The mentors are light-entertainment Ayn Rand-impersonator Jennifer Maguire, and Darren Kennedy, who is controlled by a furry, alien symbiote latched to his scalp (fashion editor’s note: that’s his hair). Maguire learned her economic theory from Sir Alan Sugar on The Apprentice, who learned it from Tina Turner in Mad Max III: Beyond Thunderdome. Sweet, smiley Kennedy gets his directions directly from the hive on Rigel 7 where his quiff was spawned.
This week’s “unemployables” have their mettle tested in a series of service jobs. There’s Chloe, a likeable frizzy-haired dance enthusiast frightened of rejection, and Jamie, a charming fantasist who prefers playing video games to distributing his invisible CV. It’s a sort of Schrödinger’s CV; it may or may not exist.

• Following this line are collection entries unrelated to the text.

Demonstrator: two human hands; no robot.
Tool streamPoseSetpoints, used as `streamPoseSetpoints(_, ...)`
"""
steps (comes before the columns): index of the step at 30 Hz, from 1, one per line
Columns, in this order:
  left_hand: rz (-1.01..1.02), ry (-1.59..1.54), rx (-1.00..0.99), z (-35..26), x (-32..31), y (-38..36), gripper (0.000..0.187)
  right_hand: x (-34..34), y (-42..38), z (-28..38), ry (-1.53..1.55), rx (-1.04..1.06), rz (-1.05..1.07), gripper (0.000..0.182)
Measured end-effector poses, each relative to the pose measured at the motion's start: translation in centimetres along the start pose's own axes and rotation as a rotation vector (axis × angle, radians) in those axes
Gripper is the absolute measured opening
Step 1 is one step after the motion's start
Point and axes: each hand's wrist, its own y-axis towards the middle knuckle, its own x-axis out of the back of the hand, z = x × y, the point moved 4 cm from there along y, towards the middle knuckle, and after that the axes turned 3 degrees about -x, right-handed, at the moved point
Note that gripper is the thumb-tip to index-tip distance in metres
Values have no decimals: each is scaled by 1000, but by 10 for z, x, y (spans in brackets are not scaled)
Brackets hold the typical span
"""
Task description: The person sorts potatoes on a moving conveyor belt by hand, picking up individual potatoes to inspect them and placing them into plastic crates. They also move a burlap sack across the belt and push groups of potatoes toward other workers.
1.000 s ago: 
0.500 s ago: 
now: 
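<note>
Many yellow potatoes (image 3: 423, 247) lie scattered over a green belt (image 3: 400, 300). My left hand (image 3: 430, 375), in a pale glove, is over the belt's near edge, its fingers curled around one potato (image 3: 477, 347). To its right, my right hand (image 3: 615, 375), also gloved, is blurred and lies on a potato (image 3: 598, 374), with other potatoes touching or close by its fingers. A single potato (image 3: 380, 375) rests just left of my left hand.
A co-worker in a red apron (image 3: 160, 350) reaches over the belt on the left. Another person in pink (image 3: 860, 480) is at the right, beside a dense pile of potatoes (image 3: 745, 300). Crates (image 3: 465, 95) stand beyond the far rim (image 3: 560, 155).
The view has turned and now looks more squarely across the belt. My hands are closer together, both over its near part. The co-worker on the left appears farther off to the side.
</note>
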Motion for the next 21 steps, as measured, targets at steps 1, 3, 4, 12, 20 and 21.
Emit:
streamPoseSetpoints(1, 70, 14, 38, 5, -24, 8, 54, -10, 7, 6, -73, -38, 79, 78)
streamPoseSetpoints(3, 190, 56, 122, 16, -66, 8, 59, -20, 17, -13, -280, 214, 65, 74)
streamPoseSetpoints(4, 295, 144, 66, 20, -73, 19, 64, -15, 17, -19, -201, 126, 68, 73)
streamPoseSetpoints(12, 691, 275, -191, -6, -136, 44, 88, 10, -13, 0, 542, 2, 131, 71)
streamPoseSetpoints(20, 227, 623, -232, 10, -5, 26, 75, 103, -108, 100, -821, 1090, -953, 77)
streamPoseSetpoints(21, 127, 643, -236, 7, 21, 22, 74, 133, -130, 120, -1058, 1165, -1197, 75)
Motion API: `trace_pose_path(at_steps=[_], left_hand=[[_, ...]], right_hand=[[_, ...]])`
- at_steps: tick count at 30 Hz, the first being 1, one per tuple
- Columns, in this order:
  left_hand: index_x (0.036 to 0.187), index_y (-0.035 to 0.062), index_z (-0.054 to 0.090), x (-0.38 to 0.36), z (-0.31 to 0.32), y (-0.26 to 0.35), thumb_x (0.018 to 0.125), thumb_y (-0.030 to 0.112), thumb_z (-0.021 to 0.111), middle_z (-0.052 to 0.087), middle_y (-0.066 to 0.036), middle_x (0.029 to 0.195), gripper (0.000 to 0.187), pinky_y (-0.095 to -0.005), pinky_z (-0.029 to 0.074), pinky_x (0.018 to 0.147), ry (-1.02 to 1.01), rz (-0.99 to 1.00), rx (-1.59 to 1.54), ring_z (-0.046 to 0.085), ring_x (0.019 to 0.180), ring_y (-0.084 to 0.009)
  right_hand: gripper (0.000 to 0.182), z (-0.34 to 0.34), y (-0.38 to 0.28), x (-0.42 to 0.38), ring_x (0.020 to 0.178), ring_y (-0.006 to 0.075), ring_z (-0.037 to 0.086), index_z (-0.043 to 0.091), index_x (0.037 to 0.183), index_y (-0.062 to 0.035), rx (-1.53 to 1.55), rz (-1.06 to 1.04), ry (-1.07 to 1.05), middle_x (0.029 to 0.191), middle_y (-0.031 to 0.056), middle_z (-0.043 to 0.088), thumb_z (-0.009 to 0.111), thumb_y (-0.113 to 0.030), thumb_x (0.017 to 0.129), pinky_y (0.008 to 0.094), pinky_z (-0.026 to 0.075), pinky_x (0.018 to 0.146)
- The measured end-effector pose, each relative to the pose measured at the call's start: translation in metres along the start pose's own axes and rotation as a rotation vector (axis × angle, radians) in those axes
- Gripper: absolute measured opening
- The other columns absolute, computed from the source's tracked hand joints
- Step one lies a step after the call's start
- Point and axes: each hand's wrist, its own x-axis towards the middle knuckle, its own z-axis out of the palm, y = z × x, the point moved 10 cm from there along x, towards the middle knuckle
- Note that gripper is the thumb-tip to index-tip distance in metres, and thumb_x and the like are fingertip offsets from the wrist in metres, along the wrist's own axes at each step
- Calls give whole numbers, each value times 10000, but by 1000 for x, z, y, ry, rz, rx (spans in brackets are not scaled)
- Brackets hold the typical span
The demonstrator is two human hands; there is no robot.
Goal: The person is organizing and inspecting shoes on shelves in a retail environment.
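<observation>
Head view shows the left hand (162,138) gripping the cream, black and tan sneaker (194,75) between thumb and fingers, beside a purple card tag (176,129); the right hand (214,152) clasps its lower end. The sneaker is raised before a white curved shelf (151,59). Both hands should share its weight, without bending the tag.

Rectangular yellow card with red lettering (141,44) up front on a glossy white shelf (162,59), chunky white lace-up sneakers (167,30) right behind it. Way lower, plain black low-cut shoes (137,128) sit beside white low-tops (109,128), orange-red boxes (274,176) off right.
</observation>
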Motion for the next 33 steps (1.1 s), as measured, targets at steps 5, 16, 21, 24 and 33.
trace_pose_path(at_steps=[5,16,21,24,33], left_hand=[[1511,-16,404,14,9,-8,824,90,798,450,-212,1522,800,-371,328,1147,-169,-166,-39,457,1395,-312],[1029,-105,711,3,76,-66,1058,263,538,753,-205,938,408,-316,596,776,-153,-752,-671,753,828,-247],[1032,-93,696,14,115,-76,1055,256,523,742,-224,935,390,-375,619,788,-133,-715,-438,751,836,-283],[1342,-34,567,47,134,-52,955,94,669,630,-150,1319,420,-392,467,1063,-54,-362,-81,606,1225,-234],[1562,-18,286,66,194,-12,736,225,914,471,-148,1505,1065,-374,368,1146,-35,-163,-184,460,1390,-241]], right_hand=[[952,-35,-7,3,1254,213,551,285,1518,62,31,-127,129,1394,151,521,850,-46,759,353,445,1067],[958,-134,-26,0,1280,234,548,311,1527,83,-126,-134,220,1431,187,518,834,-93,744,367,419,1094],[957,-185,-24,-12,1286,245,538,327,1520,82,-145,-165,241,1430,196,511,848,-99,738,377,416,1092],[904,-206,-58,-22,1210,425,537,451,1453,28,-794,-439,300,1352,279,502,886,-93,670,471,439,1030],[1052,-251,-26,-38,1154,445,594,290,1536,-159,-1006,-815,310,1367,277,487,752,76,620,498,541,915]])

Jennifer Maguire calls him “a spoofer”. And yet, watching her growing exasperation, it seems that Jamie is a true hero of the people, frustrating all attempts by capitalism to alienate him and exploit his labour (I may be reading too much Marxism into Jamie’s motivations).
Maguire and Kennedy mean well with their apolitical self-help and Jamie and Chloe do find employment (so two down, 350,000 to go). Chloe becomes a receptionist. And Jamie is, as you know, a fully-fledged member of the Workers’ Party and director general of RTÉ.